#### EXERCISE
From the data below, retype exactly the lines starting with the one that contains "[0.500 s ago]" and ending with the one that contains "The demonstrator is", both included.

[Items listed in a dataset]
┌──
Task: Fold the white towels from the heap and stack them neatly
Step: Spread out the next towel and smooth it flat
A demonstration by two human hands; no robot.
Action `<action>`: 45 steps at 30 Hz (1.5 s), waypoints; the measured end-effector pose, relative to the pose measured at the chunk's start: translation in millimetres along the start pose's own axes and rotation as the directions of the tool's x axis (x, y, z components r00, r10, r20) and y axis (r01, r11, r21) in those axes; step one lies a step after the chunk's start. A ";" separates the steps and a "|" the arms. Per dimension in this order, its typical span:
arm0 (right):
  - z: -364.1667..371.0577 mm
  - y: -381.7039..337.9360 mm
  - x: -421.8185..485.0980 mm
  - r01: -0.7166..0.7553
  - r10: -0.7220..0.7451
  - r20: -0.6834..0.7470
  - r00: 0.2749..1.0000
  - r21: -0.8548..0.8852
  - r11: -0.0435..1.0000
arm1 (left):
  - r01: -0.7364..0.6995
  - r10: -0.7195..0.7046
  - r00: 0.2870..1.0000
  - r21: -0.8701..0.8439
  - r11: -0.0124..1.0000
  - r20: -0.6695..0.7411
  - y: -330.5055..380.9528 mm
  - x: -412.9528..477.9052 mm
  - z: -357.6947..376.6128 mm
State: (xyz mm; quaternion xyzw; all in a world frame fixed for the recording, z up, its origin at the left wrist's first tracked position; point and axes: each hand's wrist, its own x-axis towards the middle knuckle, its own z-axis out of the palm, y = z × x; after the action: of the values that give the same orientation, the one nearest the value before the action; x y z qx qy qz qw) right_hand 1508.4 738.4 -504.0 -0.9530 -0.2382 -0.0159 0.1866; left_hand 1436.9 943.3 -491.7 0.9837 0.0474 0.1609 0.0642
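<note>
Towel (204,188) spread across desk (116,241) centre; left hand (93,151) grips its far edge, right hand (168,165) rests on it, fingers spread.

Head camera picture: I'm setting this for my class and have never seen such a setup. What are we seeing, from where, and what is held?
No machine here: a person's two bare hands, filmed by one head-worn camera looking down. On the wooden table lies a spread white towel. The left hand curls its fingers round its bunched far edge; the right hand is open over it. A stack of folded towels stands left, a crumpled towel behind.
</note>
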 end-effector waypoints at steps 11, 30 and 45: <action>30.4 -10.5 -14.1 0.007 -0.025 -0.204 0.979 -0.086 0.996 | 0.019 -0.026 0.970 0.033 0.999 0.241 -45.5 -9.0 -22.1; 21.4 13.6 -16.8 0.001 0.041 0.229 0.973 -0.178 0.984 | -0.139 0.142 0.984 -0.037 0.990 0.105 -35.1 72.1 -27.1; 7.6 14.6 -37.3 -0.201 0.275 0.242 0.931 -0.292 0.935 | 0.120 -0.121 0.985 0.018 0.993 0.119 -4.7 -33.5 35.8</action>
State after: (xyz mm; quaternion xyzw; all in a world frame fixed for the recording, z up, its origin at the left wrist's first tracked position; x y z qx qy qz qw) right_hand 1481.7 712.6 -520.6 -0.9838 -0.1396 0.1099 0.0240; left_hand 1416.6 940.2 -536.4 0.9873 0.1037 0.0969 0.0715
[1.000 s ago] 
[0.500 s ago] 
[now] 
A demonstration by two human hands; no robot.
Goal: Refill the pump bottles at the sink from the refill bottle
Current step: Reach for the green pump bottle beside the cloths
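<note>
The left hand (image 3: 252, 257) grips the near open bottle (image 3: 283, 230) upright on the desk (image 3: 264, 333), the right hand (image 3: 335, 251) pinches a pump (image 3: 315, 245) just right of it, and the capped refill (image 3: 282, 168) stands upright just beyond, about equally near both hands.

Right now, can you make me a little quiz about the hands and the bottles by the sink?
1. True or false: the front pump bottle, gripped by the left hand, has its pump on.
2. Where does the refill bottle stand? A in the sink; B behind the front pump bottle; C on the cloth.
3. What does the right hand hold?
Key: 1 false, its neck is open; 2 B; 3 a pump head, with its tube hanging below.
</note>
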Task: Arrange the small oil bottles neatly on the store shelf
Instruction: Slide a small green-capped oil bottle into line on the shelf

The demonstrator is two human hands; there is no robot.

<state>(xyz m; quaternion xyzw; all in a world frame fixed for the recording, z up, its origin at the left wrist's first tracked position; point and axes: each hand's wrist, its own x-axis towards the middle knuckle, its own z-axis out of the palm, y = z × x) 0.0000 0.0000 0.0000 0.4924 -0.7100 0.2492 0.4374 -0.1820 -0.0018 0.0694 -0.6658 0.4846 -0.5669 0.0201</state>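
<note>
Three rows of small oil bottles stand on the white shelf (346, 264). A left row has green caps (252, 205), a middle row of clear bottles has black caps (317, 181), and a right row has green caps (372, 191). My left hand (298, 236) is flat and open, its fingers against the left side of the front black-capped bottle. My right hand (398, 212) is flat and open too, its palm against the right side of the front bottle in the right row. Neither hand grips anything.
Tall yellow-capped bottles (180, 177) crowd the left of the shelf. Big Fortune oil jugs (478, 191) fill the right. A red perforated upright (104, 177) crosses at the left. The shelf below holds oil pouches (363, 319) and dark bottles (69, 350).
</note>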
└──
#### SOLUTION FOR THIS EXERCISE
[0.500 s ago] 
[now] 
A demonstration by two human hands; no robot.
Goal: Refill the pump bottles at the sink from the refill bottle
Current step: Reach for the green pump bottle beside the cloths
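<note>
The left hand (image 3: 252, 257) grips the near open bottle (image 3: 283, 230) upright on the desk (image 3: 264, 333), the right hand (image 3: 335, 251) pinches a pump (image 3: 315, 245) just right of it, and the capped refill (image 3: 282, 168) stands upright just beyond, about equally near both hands.

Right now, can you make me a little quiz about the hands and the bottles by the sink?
1. True or false: the front pump bottle, gripped by the left hand, has its pump on.
2. Where does the refill bottle stand? A in the sink; B behind the front pump bottle; C on the cloth.
3. What does the right hand hold?
Key: 1 false, its neck is open; 2 B; 3 a pump head, with its tube hanging below.
</note>
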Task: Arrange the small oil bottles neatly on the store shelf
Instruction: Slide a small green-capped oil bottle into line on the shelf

The demonstrator is two human hands; there is no robot.

This completes the requested output.